#### [What is being asked]
From the records below, output exactly the lines running from the line containing "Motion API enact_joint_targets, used" through the line containing "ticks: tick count", and no others.

*** Block opens ***

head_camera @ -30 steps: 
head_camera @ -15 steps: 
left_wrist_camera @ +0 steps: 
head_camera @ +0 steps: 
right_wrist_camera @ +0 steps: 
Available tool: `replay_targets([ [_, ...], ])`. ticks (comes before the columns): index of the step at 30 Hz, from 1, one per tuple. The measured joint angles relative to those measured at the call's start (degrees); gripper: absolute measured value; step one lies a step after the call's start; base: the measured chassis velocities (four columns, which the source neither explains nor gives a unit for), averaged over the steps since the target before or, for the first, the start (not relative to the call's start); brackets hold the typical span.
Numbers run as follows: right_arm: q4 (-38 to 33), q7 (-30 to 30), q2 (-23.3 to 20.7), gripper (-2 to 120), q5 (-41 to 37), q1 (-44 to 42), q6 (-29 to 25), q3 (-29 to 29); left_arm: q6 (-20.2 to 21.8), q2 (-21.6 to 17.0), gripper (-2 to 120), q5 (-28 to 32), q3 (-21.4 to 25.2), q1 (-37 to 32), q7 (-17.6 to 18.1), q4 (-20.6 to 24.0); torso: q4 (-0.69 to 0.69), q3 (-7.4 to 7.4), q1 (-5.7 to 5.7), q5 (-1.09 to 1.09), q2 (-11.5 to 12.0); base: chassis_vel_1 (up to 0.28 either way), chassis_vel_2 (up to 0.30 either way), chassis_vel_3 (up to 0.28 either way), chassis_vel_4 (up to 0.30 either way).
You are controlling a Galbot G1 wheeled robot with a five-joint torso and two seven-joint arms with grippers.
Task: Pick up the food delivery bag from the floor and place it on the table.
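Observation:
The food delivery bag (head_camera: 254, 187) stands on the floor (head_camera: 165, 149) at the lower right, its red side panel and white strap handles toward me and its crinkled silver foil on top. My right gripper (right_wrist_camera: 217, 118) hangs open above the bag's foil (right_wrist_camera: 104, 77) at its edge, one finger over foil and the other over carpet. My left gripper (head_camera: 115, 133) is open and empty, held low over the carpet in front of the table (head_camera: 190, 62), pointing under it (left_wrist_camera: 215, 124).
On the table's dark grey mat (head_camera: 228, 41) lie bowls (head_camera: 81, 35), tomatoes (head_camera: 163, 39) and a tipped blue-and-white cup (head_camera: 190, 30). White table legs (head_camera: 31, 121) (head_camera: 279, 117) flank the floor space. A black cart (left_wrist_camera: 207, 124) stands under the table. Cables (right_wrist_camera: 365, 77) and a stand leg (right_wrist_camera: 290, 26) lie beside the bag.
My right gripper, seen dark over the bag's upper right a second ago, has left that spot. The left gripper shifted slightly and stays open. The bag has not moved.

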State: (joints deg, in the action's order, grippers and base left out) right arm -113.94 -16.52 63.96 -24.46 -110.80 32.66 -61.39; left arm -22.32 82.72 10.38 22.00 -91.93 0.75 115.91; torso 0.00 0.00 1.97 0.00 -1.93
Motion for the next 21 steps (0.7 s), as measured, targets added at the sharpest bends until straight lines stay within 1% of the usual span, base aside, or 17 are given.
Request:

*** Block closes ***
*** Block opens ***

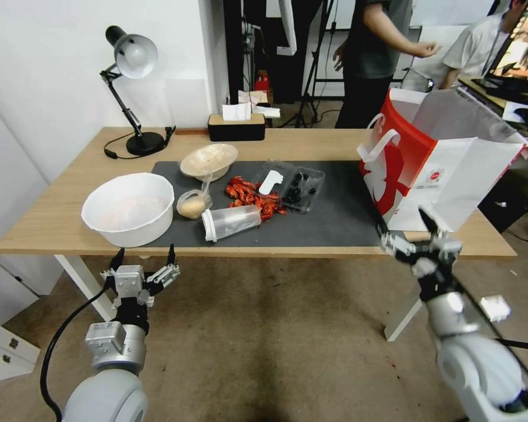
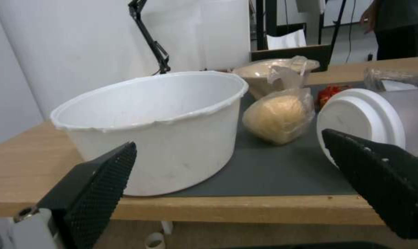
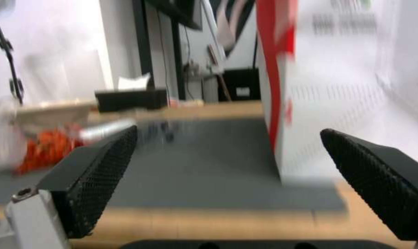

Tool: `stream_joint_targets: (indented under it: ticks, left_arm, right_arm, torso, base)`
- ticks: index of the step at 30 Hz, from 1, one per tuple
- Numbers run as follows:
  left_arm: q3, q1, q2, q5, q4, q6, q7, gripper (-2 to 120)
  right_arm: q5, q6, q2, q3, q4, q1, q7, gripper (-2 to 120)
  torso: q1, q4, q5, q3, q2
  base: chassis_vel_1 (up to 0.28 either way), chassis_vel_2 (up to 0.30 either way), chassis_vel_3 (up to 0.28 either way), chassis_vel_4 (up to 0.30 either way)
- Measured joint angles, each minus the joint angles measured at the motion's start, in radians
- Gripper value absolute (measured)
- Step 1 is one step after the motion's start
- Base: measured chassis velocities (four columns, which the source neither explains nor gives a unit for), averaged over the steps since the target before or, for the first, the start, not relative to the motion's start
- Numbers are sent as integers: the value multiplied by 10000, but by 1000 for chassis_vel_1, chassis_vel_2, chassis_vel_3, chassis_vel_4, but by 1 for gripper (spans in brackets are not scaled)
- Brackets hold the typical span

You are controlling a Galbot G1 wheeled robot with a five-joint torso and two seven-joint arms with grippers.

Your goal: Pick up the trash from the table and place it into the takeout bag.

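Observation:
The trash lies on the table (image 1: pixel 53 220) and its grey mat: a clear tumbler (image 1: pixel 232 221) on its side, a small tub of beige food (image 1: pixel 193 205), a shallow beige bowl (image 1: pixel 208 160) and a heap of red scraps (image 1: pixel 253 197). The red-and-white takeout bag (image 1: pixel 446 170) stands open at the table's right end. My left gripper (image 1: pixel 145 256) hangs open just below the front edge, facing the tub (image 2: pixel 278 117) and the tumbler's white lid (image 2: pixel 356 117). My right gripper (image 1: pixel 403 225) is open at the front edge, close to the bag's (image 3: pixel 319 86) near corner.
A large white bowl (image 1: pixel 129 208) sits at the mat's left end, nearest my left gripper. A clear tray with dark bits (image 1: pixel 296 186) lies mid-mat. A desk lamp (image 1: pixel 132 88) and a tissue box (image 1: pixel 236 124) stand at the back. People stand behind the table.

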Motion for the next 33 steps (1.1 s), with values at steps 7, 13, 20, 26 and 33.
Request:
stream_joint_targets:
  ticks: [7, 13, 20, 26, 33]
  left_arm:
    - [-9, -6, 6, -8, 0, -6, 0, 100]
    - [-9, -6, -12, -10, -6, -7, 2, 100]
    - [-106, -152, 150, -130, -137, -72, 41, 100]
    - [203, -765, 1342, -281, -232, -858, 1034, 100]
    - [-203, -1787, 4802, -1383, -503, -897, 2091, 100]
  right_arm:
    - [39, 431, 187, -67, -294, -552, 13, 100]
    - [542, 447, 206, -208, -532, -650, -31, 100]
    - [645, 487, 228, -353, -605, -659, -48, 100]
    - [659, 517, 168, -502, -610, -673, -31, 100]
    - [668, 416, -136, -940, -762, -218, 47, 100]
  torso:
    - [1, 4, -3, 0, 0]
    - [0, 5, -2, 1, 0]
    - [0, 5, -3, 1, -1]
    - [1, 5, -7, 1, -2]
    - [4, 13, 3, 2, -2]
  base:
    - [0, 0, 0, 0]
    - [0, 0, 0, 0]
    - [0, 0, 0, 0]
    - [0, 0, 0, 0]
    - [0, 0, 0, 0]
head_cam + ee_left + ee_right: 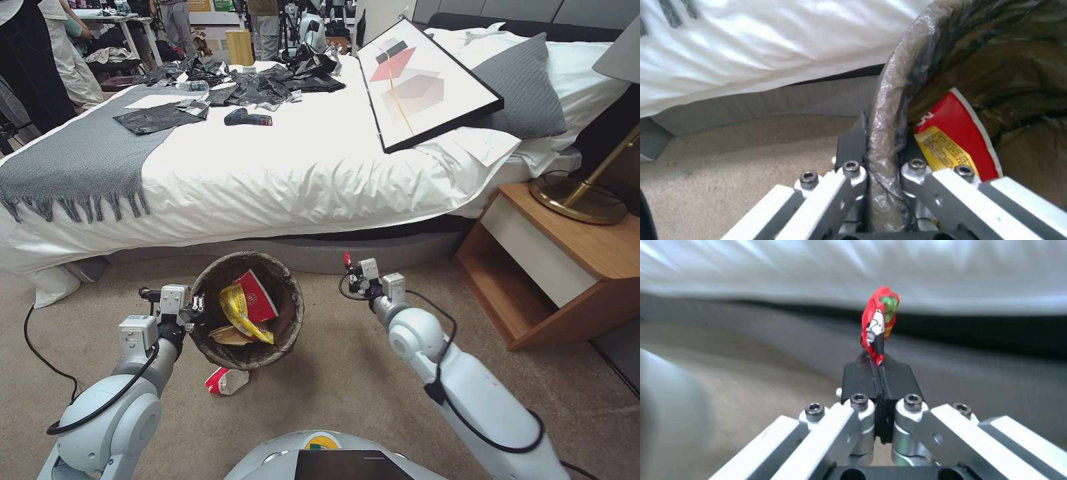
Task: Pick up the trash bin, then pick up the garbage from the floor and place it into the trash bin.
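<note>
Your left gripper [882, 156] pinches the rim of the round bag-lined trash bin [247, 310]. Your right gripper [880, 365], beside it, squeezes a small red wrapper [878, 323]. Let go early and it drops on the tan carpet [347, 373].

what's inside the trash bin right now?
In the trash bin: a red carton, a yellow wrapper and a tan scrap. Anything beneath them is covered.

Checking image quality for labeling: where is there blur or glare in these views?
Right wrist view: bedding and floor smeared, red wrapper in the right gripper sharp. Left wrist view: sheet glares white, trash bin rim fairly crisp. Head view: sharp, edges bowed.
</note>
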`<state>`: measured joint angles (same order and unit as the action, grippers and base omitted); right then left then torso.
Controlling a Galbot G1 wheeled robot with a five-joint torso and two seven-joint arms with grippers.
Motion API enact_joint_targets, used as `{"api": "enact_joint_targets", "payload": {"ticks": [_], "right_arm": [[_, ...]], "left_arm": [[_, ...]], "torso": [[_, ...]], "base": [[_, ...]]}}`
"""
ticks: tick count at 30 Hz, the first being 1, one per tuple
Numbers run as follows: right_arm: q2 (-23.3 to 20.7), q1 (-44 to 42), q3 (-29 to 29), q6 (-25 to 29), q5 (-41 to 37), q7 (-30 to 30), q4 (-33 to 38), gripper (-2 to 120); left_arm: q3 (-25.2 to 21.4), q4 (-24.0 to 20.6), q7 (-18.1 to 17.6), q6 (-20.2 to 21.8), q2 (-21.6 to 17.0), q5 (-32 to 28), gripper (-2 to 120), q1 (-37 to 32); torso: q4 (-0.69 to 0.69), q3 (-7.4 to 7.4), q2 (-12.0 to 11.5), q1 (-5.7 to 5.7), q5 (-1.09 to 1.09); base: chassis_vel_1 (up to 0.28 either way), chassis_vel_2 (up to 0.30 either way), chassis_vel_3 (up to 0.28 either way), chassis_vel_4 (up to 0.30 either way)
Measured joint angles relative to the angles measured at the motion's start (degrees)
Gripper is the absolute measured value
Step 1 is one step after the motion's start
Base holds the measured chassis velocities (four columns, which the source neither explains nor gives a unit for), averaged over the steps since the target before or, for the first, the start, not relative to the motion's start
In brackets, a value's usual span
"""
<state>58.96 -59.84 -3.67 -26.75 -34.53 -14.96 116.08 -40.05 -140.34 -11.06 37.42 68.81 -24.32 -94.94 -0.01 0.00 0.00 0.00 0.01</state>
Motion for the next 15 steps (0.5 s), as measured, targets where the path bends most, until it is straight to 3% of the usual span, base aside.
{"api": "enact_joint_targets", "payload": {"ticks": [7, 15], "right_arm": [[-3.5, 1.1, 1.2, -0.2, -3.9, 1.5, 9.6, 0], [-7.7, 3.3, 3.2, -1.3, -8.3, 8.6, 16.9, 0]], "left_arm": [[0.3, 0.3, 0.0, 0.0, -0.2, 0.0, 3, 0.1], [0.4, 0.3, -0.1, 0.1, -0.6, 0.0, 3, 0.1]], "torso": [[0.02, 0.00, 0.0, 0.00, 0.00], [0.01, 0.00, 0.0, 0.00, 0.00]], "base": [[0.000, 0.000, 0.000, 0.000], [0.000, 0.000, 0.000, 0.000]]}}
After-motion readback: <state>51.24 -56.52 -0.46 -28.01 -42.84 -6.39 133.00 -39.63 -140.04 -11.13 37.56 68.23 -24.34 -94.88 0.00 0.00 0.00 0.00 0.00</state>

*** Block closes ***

#### [Task response]
Motion API enact_joint_targets, used as `{"api": "enact_joint_targets", "payload": {"ticks": [_], "right_arm": [[_, ...]], "left_arm": [[_, ...]], "torso": [[_, ...]], "base": [[_, ...]]}}`
"""
ticks: tick count at 30 Hz, the first being 1, one per tuple

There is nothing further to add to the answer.